Intelligent Interactive Technology |
RoboCup:Teamwork Simulation and Real-time Automated ReasoningThe Simulation League of the RoboCup is a standard competition platform where teams of software agents play against each other. As in the real game, "players" have only fragmented, localised and imprecise information of the field, and must respond to actions and events in limited time. They must make autonomous decisions and act in collaboration with members of their own team but in opposition to the other team. Multi-agent interactions lead to emergent patterns in overall system behaviour. In general, emergent behaviour cannot be predicted or even envisioned from knowledge of what each component does in isolation. But we can attempt to actually construct artificial surrogates for complex (real-world scalable) processes and carry out the repeatable, controllable, scientific experiments needed in order to obtain viable theories of complex systems and apply them to real-world problems. Cyberoos is a team of synthetic (software) agents designed to compete in the RoboCup Simulation League.

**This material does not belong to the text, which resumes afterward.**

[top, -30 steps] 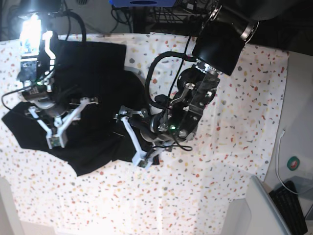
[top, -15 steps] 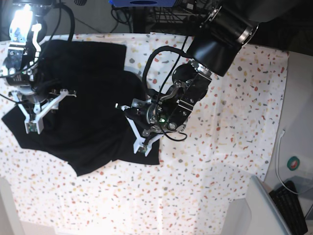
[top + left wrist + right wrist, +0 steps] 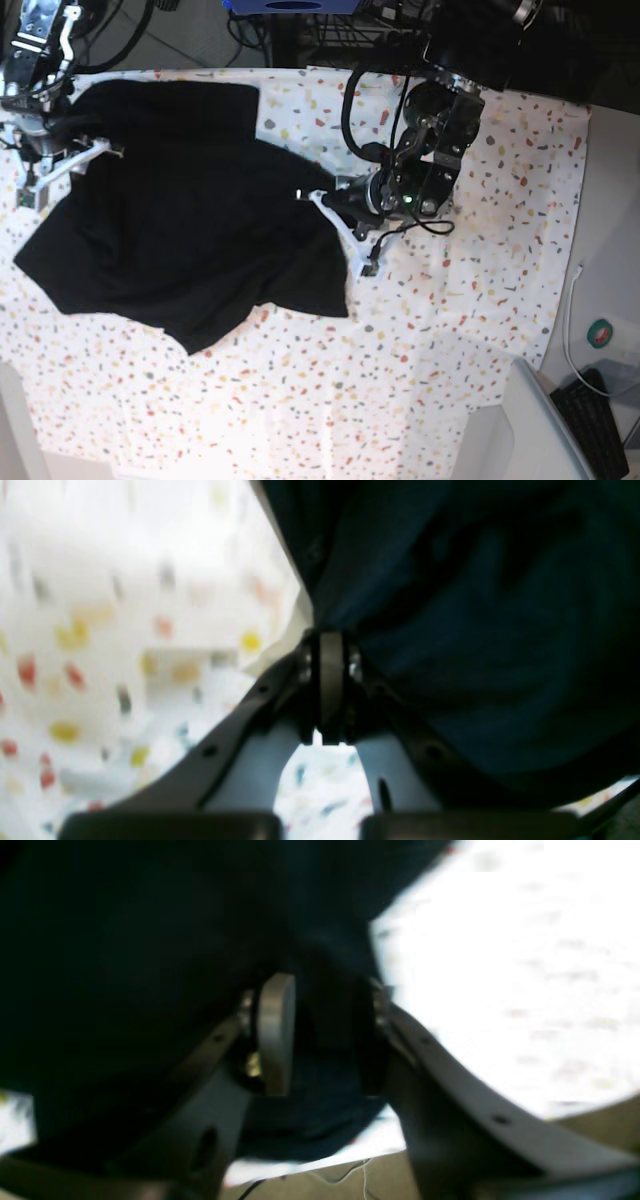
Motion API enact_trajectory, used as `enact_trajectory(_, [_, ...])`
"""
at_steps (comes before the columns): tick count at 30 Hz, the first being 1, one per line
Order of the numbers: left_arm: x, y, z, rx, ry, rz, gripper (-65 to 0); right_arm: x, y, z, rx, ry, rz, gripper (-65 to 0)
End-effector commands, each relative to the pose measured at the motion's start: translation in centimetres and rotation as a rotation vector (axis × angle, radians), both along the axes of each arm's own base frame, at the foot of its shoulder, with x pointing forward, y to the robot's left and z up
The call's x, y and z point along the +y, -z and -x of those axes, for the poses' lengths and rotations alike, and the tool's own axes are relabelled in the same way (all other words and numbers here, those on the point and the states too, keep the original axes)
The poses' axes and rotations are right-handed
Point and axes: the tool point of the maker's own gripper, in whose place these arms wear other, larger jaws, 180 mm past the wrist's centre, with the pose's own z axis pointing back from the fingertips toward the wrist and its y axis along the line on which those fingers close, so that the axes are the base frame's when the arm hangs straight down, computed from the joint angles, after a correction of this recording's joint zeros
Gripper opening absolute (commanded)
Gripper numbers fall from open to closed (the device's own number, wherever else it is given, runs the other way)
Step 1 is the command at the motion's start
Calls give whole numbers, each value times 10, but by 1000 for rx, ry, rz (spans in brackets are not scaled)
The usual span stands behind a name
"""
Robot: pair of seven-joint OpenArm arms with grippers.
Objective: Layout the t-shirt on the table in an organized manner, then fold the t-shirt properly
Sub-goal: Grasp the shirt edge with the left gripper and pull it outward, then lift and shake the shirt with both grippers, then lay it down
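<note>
Both wrist views are soft and smeared with blur. In the left wrist view the table (image 3: 125, 630) is washed out to pale, its flecks turned to fuzzy streaks, and the t-shirt (image 3: 475, 605) reads as dim blue-black. In the right wrist view the table (image 3: 525, 965) blows out to white glare beside the near-black t-shirt (image 3: 125, 940). The base view is sharper, evenly lit from above, with the table (image 3: 480, 330) bright.

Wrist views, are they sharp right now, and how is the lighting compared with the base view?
Left wrist view: soft and smeared, the table flecks blur into blobs, the shirt lacks detail. Right wrist view: blurry too, the shirt nearly black, the table blown out white. Base view: sharper, evenly lit, though the table looks bright.
</note>
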Motion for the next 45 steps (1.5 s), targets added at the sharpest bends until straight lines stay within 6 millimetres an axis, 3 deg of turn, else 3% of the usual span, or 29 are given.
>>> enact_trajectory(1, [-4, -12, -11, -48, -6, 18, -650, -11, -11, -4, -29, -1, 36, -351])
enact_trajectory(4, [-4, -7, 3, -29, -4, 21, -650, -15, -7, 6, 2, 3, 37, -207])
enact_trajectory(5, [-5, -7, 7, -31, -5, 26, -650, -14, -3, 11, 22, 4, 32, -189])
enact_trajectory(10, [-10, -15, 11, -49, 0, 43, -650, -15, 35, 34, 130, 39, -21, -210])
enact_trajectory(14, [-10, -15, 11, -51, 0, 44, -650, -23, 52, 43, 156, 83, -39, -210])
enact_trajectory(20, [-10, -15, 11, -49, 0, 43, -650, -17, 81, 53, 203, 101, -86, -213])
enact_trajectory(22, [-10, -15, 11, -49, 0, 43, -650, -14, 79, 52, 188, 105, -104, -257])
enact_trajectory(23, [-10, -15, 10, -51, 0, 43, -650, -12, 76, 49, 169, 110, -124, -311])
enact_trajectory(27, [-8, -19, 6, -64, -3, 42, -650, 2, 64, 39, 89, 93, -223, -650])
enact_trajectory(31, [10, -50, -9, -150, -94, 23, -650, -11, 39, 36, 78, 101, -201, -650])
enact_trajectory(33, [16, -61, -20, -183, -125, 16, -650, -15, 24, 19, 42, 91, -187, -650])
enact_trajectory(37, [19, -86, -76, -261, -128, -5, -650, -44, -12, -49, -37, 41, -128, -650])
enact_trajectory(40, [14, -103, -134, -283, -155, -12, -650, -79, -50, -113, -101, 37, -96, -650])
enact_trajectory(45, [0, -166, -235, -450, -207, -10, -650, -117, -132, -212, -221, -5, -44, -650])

Previous generations of Cyberoos have been developed according to a hierarchy of logic-based agent architectures, which initially captured certain types of situated behaviour (Cyberoos'98) and then some basic classes of more complex tactical behaviour (Cyberoos'99). Cyberoos'2000 exhibited emergent tactical teamwork. Cyberoos'2001 is the fourth "generation" designed in line with this framework. Cyberoos'2001 agents incorporate a domain model and inter-agent communications into the architecture. For the first time in our four years long experiment, we can now observe and directly compare behaviour produced by agents using domain models and purely reactive agents. This comparative analysis is the primary topic of our research. The hierarchical behaviour-based architecture is based on the Deep Behaviour Projection framework. The DBP agent architecture ensures that more advanced levels capture relevant behaviour more concisely than their deeper projections.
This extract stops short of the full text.